Monday 23 February 2009

Not quite the first ever use of twelve-tone technique in American music - but almost.



In a talk given in 1944, Scott Bradley described his difficulty in finding an appropriate piece of music for an image both so "grotesque and funny" as the spectacle of a dog's disembodied head apparently walking around on its own, "Finally, I tried the twelve-tone scale and there it was!...I hope Dr.

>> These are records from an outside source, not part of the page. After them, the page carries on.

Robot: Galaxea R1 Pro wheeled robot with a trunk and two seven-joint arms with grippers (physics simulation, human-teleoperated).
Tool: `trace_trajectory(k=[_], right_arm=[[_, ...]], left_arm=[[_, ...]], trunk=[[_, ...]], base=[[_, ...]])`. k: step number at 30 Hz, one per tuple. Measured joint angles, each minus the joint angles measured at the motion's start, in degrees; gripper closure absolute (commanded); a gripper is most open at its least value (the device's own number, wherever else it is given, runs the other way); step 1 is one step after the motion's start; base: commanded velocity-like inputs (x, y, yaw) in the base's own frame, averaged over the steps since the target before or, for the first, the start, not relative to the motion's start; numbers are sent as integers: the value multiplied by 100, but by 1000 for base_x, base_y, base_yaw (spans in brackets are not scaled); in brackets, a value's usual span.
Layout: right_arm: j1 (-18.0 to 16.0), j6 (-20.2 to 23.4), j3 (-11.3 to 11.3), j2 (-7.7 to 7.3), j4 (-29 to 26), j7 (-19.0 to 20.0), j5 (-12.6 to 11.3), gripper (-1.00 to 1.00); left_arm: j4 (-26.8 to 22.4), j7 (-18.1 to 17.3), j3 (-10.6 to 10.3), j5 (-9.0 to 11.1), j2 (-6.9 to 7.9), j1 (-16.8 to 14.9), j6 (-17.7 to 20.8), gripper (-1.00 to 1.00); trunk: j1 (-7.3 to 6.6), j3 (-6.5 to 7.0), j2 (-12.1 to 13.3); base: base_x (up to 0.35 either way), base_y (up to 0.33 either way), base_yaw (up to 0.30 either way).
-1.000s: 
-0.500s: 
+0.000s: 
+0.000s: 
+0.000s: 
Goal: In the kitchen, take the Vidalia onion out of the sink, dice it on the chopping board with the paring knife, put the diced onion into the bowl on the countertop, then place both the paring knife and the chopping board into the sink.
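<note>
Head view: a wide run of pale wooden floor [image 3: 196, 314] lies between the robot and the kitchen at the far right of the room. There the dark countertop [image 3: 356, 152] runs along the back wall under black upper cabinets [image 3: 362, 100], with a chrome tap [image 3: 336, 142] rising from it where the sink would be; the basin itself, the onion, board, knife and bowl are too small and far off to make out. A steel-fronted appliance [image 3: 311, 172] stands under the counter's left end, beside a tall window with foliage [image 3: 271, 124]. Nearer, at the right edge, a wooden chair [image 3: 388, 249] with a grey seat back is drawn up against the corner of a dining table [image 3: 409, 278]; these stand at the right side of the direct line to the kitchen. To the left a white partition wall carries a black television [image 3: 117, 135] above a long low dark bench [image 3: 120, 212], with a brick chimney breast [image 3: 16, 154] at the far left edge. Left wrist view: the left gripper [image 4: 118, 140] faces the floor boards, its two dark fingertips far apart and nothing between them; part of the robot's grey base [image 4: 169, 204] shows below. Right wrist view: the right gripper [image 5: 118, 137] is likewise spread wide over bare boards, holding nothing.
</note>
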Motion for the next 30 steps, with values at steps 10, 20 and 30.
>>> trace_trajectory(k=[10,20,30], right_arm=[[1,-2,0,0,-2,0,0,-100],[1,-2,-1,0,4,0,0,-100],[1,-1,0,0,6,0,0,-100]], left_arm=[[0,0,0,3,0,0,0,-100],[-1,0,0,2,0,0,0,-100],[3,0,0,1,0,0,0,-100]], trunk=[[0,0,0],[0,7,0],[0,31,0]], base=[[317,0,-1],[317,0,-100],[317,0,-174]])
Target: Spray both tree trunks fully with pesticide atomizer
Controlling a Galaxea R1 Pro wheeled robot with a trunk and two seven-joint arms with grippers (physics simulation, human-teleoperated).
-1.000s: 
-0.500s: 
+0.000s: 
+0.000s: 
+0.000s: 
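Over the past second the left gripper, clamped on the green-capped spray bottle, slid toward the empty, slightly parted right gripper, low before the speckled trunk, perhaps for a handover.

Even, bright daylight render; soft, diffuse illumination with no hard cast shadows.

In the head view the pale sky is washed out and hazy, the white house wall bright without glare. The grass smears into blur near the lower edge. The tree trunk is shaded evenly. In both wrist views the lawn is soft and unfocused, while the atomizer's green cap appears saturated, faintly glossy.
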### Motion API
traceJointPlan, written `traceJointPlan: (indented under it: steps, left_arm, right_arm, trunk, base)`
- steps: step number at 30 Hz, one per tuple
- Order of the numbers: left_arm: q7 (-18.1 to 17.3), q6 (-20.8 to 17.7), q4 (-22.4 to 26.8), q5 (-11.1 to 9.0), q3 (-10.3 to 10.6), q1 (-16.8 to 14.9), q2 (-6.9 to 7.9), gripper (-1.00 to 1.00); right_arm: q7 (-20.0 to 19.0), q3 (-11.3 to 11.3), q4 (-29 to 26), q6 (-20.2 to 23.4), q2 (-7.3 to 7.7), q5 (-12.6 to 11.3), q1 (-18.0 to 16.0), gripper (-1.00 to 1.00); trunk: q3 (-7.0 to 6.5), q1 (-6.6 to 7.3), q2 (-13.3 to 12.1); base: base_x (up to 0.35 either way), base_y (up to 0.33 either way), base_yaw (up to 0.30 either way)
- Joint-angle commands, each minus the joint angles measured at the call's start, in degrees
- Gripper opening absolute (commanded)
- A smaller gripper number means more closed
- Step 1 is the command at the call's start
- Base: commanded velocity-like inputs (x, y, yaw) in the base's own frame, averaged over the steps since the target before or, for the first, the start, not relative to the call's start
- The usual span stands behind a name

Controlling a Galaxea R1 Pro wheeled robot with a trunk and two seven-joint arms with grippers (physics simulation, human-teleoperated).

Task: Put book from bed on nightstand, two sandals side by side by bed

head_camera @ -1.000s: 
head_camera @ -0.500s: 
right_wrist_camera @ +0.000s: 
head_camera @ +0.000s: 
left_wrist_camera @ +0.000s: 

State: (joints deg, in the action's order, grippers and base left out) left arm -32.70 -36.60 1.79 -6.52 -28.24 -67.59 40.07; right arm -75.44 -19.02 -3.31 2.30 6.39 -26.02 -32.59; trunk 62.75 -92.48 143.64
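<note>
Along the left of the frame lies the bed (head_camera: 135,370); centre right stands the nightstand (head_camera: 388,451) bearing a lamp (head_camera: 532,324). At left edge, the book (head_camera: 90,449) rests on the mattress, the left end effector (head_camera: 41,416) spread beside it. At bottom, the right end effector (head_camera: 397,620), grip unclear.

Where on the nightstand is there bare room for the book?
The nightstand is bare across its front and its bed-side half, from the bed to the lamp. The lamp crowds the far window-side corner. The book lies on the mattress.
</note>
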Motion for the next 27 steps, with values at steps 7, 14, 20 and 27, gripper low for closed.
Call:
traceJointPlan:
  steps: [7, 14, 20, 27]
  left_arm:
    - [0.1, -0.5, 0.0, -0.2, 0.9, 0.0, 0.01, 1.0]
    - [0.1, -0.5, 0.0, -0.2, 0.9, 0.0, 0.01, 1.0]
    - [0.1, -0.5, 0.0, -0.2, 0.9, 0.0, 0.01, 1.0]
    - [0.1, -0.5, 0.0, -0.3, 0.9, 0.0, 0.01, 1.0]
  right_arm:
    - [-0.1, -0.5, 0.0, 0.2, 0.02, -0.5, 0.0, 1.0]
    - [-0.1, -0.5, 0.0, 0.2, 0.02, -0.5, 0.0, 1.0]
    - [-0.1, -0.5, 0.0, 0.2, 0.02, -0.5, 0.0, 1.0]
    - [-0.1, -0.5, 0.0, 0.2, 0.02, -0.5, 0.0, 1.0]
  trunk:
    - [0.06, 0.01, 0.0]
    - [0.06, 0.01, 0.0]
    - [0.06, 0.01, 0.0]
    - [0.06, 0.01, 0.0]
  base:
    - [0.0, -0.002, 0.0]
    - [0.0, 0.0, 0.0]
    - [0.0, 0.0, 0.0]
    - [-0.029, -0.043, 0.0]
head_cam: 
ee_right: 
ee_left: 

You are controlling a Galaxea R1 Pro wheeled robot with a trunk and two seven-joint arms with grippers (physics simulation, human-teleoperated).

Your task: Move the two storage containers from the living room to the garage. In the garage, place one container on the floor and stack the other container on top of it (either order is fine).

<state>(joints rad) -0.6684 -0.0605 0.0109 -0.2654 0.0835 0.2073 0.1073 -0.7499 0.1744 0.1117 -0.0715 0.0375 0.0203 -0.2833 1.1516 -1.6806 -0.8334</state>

Schoenberg will forgive me for using his system to produce funny music, but even the boys in the orchestra laughed when we recorded it." Three years earlier, in his manifesto, 'Cartoon Music of the Future,' Bradley dreamt of a time beyond click-tracks, when the music is recorded "before a foot of animation is in production," allowing for "free and flexible tempi" and "unlimited variation in composition." He foresaw the need for, "a new type of orchestral tone colour, since sound effects will be contained in the orchestration, and the possibilities will be boundless." In the same manifesto, Bradley imagined a cartoon with images by Salvador Dali set to Debussy's Pelléas et Mélisande. Five year later, in 1946, Dali would sign a contract with Disney to produce a film called Destino, based on a song by Armando Dominguez, of which only fifteen to eighteen seconds were made in Dali's lifetime.